Health, insecurity worrisome issues for AMLO; ending corruption is ‘easy’

After visiting a rural hospital in Ario de Rosales, Michoacán on Saturday, President López Obrador said that his principal concerns are health and insecurity, and he is not worried about the economy because Mexico has a strong currency and there is less inflation.

He also said that ending corruption, which he thinks is the country’s most important problem, will be “easy.”

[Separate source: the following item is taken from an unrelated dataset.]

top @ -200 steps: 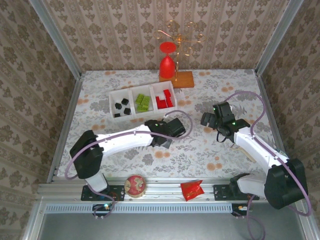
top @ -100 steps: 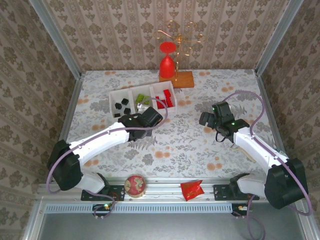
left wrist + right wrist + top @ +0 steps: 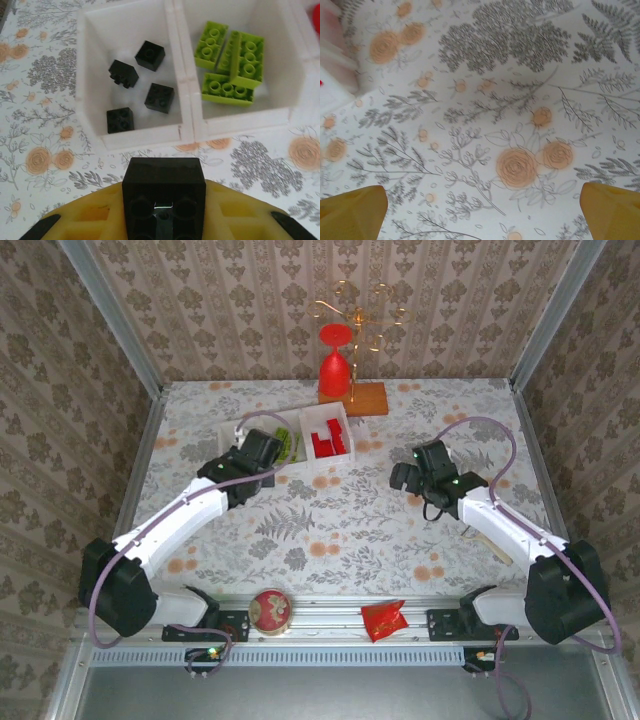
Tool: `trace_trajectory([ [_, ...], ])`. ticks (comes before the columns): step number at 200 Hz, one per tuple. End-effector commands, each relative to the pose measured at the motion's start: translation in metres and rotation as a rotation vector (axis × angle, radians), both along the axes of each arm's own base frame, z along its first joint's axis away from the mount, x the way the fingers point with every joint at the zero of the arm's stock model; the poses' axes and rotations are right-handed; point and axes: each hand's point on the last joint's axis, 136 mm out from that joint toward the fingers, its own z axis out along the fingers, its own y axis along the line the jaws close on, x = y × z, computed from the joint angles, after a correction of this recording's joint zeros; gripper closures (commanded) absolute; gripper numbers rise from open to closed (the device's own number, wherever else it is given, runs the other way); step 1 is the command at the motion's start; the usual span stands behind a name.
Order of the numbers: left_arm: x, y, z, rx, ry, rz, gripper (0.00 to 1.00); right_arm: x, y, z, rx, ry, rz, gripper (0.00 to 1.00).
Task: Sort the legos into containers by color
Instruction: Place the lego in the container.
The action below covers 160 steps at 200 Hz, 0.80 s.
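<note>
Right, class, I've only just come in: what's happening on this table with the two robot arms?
Bricks are being sorted by colour. The left fingers are shut on a black brick, held close to the white tray. Its left compartment already holds four black bricks, the middle one holds green bricks, and the right one holds red bricks. The right fingers are open and empty above the flowered table.

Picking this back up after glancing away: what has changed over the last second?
The left gripper, still shut on a black brick, swung left and away from mid-table to the tray's left end, by the black compartment. The right gripper stayed open and barely shifted; the red bricks are unchanged.
</note>
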Motion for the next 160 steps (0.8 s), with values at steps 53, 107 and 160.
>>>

“The other things don’t worry me too much, corruption is easy to deal with,” he said. “The economy is growing, even if they say otherwise. The fact is that the peso has strengthened against the dollar more than any other currency in the world, and there’s less inflation now than before. Another fact is that the minimum wage has gone up for the first time in 36 years.”

With regard to health and insecurity, which he sees as the most troubling issues, López Obrador said the deployment of the National Guard, which started last week, will soon lead to a decline in crime rates, and that more doctors and healthcare personnel will be sent around the country to staff hospitals.

He added that he wants to use Coca-Cola’s distribution model to distribute medicines to the most remote parts of the country.

The president’s visit to the Ario de Rosales hospital was part of an ongoing tour of the seven rural hospitals run by the Mexican Social Security Institute in Michoacán. So far, López Obrador has visited 13 of the 80 rural hospitals across the country, and he plans to visit them all.

In Uruapan on Sunday, after completing his hospital visits, the president refused to comment on statements made by recently-departed finance secretary Carlos Urzúa in an interview with the magazine Proceso.

“I haven’t read [the interview],” the president told Excélsior. “I haven’t had time, because we’re working on reviving not just the medical system, which was in very bad shape, but we’re also lifting up the entire country, which was being ruled by corruption. That’s what we’re worried about.”